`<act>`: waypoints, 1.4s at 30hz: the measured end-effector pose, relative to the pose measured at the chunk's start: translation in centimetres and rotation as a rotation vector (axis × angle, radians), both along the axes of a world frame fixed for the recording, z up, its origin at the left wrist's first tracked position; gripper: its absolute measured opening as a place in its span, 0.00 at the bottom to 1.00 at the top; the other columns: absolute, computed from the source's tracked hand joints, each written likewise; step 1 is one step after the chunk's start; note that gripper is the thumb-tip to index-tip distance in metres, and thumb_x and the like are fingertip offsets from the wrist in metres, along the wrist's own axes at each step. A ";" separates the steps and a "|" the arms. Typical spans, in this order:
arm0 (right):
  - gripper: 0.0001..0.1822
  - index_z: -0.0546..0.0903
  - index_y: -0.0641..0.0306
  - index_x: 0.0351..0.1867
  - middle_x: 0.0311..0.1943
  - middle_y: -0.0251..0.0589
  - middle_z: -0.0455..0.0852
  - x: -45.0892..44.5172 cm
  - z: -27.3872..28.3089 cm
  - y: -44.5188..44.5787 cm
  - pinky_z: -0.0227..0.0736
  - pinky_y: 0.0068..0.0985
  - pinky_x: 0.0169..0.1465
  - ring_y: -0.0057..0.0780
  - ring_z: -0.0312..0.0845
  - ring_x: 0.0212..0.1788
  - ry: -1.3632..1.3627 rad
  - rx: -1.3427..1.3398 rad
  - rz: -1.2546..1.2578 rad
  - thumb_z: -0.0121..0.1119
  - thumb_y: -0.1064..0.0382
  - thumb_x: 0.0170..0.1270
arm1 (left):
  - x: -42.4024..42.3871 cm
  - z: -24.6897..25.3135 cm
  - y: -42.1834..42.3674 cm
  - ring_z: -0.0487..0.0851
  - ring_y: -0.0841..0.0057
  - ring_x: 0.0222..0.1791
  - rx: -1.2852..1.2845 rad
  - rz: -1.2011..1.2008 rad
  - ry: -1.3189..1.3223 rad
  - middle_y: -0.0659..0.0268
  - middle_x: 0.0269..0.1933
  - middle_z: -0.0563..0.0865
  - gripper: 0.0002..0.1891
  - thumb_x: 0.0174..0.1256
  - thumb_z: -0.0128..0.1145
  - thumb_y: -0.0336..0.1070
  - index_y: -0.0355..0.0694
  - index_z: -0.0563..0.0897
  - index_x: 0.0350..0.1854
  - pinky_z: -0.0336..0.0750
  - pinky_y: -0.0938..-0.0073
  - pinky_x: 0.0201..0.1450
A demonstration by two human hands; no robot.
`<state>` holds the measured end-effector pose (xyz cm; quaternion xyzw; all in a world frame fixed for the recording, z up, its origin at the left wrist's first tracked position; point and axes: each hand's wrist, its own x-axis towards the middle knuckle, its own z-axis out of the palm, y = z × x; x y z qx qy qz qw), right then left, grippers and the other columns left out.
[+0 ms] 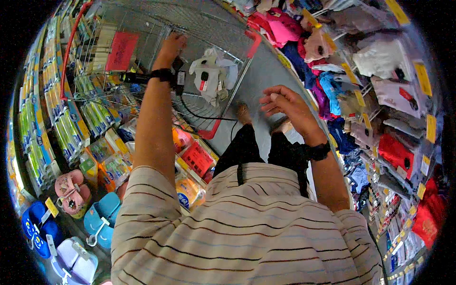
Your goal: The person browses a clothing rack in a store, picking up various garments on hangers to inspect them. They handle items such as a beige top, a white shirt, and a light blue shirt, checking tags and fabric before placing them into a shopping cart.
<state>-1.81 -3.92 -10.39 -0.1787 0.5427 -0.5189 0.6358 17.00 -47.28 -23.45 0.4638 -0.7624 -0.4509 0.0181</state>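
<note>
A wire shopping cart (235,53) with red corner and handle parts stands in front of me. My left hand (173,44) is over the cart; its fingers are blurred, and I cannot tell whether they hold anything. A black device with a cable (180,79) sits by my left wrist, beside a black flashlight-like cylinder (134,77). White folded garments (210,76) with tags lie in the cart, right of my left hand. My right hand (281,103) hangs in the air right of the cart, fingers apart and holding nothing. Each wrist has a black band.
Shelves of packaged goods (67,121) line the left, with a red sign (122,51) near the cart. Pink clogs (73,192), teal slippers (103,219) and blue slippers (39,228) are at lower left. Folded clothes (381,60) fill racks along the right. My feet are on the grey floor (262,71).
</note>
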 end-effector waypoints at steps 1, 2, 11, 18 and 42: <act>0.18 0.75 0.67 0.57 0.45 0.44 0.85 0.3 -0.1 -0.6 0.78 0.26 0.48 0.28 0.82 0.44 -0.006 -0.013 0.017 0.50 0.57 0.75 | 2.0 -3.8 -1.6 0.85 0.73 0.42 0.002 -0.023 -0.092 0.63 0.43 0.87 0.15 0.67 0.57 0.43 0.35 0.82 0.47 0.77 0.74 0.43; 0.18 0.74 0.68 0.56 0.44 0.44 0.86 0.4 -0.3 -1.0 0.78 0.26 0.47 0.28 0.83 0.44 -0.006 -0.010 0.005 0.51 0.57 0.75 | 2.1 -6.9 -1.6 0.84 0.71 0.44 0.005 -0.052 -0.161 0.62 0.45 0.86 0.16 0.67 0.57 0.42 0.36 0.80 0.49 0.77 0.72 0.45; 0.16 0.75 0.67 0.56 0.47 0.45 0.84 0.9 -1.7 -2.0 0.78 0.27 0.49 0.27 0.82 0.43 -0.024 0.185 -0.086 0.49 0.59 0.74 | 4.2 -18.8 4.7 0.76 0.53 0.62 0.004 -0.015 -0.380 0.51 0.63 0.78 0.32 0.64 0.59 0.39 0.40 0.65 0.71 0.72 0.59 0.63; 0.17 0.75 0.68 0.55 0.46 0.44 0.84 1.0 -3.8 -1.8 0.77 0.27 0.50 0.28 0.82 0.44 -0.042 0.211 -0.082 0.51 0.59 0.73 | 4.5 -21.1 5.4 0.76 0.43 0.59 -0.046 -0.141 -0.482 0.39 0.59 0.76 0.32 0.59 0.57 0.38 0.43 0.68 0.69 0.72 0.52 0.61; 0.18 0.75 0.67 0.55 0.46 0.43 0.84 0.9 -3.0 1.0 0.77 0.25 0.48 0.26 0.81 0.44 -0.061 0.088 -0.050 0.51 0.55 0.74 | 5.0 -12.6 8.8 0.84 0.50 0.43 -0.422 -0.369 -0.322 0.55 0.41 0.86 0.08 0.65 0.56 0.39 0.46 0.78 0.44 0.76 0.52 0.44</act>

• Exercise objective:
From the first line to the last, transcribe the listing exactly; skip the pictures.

• Solution to the problem:
`<act>`: waypoints, 1.4s at 30hz: the measured end-effector pose, relative to the pose measured at the chunk's start: translation in centimetres and rotation as a rotation vector (axis × angle, radians), both along the axes of a world frame fixed for the recording, z up, its origin at the left wrist's first tracked position; gripper: its absolute measured opening as a place in its span, 0.00 at the bottom to 1.00 at the top; the other columns: absolute, computed from the source's tracked hand joints, each written likewise; step 1 is one step after the chunk's start; note that gripper is the thumb-tip to index-tip distance in metres, and thumb_x and the like are fingertip offsets from the wrist in metres, along the wrist's own axes at each step. A ";" separates the steps and a "|" the arms. Typical spans, in this order:
arm0 (right):
  - gripper: 0.0001..0.1822
  - index_z: -0.0546..0.0903
  - index_y: -0.0641..0.0306
  - index_x: 0.0351..0.1867
  - middle_x: 0.0311..0.1943
  - middle_y: -0.0251..0.0589
  - middle_z: -0.0455..0.0852
  - x: -45.0892..44.5172 cm
  - z: -27.3872..28.3089 cm
  - y: -44.5188..44.5787 cm
  - pinky_z: -0.0227..0.0736
  - pinky_y: 0.0068..0.0985
  - pinky_x: 0.0169..0.1465
  - ring_y: -0.0057..0.0780
  - ring_z: -0.0312..0.0845
  - ring_x: 0.0212..0.1788
  - ry: -1.3632..1.3627 rad
  - rx: -1.3427..1.3398 rad
  - rz: -1.2546..1.2578 rad
  - thumb_z: -0.0121..0.1119
  - thumb_y: -0.1064..0.0382
  - thumb_x: 0.0170..0.1270
arm1 (left):
  - x: -42.4024..42.3871 cm
  - z: -24.6897..25.3135 cm
  - y: -42.1834..42.3674 cm
  - ring_z: -0.0487..0.0851
  - ring_y: -0.0841..0.0057
  - ring_x: 0.0222..0.1791
  - rx: -1.2852..1.2845 rad
  - rz: -1.2011..1.2008 rad
  - ry: -1.3189..1.3223 rad
  - middle_y: -0.0659..0.0268
  - middle_x: 0.0269..0.1933
  - middle_z: -0.0563..0.0865
  - gripper: 0.0002..0.1891
  - thumb_x: 0.0174..0.1256
  - thumb_z: -0.0128..0.1145
  - thumb_y: -0.0336..0.1070
  - index_y: -0.0355..0.0694
  - index_z: -0.0563..0.0897
  - index_x: 0.0350..0.1854
  - pinky_z: -0.0336..0.0750
  - pinky_y: -0.0938..-0.0073
  - pinky_x: 0.0201..0.1450
A demonstration by two human hands; no robot.
`<state>` holds the measured end-effector pose (xyz cm; quaternion xyzw; all in a world frame fixed for the recording, z up, its origin at the left wrist's first tracked position; point and axes: each hand's wrist, its own x-axis towards the middle knuckle, its own z-axis out of the palm, y = z × x; x y z qx qy qz qw), right then left, grippers and the other columns left out.
[+0 ms] 
Your goal: The person browses a clothing rack in a store, picking up various garments on hangers to inspect them. They handle items such as a beige top, a white shirt, and a light blue shirt, checking tags and fabric before placing them into a shopping cart.
<state>-1.81 -3.92 -10.39 -0.1787 0.5427 -0.5189 0.6358 17.00 -47.28 -23.45 0.4638 -0.7624 -0.4509 0.0181</state>
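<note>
A wire shopping cart (235,53) with red corner and handle parts stands in front of me. My left hand (173,44) is over the cart; its fingers are blurred, and I cannot tell whether they hold anything. A black device with a cable (180,79) sits by my left wrist, beside a black flashlight-like cylinder (134,77). White folded garments (210,76) with tags lie in the cart, right of my left hand. My right hand (281,103) hangs in the air right of the cart, fingers apart and holding nothing. Each wrist has a black band.
Shelves of packaged goods (67,121) line the left, with a red sign (122,51) near the cart. Pink clogs (73,192), teal slippers (103,219) and blue slippers (39,228) are at lower left. Folded clothes (381,60) fill racks along the right. My feet are on the grey floor (262,71).
</note>
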 end-effector waypoints at steps 1, 2, 11, 18 and 42: <act>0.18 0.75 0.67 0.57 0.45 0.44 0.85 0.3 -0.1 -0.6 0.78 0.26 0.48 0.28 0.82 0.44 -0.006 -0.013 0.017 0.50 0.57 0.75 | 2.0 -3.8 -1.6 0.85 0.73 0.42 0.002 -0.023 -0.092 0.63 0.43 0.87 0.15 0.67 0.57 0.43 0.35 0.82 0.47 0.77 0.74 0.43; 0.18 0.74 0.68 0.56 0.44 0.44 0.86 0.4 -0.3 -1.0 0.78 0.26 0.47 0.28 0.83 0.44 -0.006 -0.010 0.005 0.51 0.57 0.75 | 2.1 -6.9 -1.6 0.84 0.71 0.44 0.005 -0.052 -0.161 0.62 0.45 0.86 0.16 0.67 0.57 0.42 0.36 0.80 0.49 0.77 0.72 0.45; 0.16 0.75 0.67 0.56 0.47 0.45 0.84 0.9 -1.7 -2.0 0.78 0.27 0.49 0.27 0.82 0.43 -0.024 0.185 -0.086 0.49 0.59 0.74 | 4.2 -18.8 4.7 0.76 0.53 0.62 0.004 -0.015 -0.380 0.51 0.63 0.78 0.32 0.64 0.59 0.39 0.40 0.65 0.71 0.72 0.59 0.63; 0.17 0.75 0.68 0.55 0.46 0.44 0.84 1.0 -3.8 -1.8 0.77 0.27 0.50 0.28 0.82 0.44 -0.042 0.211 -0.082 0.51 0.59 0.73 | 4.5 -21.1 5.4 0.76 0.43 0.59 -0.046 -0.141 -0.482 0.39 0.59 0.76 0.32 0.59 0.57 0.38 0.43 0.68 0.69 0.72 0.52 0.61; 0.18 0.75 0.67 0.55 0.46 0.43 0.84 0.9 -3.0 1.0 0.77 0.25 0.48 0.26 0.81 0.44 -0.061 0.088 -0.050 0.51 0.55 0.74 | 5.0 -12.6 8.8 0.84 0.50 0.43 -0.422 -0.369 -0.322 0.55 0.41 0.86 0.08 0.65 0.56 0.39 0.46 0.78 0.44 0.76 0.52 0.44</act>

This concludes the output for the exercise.